In four short years over the course of two albums, Sweden’s Monolord have gathered a pretty respectable following in the stoner and doom circles, a scene in which it can be very hard to stand out from the crowd. It’s not so much a case of them offering something totally different, unique and one-of-a-kind, but more that they’re simply really damn good at what they do. As part of their first UK shows since an impressive showing on the main stage of Desertfest just over a year ago, Monolord descend on Manchester’s Star and Garter.
Opening act Pist unfortunately fail to inspire, their sludgy stoner metal mostly competent but totally generic. There’s a sense of watching a underdeveloped and unremarkable garage band as opposed to the genuine article, especially in the awkward, often slurred stage patter, and their set gets old far before it’s over. Luckily Monolord are possessing of all of the menace, rumble and thunder needed to elevate the evening into something significantly more memorable. Kicking off with the unrelenting death march of Icon, Monolord’s modus operandi is clearly laid out from the start.
It’d be easy to generalise Monolord as yet another stoner doom band and at least in terms of genre you’d be right, but there’s something very clear that elevates Monolord above many of their peers; where so many of those bands are lethargic, Monolord are absolutely a destructive force. Like Electric Wizard before them, Monolord avoid listlessness and jump straight into the apocalyptic. They don’t so much cause your head to nod than they do yank your skull from your shoulders and crumble it into dust. Their riffs are insistent, and with a guitar and bass tone so ungodly heavy to run them through the shocking weight and power is undeniable. In the slim confines of the Star and Garter, amps of that size cause the whole room to rumble and shake, seats at the sides threatening to tear loose and collapse. All three men meanwhile simply brutalise their instruments, guitarist Thomas Jäger a writhing mess of hair over his strings while bassist Mika Häkki refuses to stand still, riding the colossal power he’s dealing into the room.

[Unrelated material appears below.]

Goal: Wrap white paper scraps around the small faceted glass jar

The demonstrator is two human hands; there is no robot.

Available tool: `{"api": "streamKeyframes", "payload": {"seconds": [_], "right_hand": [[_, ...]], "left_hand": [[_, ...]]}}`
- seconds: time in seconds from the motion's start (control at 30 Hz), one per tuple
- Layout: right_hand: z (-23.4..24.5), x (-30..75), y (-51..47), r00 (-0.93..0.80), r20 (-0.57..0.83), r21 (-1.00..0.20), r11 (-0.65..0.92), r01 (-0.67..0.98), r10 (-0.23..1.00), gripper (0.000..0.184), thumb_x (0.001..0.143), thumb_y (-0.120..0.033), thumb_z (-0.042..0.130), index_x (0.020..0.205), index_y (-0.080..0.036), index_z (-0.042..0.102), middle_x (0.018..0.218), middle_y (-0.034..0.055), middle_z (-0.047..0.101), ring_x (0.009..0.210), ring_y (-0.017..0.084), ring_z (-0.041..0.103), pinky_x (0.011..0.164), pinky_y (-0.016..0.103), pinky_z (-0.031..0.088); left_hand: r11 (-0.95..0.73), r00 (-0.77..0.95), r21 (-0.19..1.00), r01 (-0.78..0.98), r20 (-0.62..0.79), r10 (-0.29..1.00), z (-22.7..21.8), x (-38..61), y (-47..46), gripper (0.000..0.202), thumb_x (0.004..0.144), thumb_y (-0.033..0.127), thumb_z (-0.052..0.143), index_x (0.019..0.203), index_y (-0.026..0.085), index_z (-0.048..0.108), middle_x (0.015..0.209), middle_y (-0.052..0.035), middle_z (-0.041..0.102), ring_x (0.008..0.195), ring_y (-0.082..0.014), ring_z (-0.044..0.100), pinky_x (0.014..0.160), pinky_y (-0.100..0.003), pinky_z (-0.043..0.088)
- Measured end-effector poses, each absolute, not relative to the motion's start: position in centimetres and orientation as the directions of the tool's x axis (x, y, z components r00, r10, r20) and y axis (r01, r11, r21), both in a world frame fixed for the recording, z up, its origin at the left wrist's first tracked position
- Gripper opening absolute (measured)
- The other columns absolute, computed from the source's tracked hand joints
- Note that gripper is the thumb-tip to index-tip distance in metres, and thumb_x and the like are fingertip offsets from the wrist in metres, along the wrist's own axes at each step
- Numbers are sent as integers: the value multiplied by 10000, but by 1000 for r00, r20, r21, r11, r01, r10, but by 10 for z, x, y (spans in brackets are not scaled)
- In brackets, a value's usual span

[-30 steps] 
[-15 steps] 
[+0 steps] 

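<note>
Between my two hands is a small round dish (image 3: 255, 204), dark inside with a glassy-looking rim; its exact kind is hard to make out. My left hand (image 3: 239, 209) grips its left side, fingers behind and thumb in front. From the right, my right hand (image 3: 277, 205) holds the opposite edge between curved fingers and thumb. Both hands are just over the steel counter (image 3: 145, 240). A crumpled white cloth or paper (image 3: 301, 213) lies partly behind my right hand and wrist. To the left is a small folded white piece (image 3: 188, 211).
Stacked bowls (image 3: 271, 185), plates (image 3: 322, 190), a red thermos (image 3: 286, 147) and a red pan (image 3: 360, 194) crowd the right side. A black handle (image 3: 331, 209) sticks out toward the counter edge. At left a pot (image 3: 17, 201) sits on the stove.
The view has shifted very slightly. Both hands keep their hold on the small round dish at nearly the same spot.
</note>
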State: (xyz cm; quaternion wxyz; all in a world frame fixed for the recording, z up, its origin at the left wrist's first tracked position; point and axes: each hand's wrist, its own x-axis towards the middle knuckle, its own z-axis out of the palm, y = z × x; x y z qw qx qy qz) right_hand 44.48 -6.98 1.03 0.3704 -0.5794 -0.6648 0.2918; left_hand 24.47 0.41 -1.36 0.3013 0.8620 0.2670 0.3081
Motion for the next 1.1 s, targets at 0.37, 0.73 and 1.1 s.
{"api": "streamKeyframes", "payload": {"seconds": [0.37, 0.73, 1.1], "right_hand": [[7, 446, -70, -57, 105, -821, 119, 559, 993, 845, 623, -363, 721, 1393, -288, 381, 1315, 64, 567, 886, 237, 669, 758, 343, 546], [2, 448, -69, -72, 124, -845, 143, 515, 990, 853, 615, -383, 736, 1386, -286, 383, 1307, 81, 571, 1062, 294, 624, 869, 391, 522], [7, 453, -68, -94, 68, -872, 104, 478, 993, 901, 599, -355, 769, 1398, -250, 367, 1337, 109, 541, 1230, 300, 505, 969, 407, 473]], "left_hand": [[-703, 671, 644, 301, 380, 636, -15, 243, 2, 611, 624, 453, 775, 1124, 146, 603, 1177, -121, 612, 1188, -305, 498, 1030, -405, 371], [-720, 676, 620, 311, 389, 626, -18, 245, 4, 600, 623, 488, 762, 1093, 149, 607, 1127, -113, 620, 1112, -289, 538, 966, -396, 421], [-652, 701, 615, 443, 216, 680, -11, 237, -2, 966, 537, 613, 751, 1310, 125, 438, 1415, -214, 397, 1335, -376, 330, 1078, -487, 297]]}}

While the most instantly apparent thing though is the sheer heaviness and sonic pressure of the set, what keeps it consistently interesting is the quality of the songs. Monolord songs are hypnotic without that simply being a synonym for “uneventful”. We Will Burn and Audhumbla showcase their ability to write hooks and parts that cling to your brain like glue, the latter’s main riff dancing up and down the fretboard in a creative manner where so many bands would be content to stick to the core few notes. The pinnacle of this comes in set closer Empress Rising. The title track of their first record, it’s become the signature weapon in their arsenal, Jäger’s wailing refrain and a colossal final crashing assault providing a certified slam dunk for an ending. Scattered throughout the night, new songs from their upcoming release fit in seamlessly too and give plenty of reason to be interested in Monolord’s future. Right now they’re simply one of doom’s most mammoth outfits.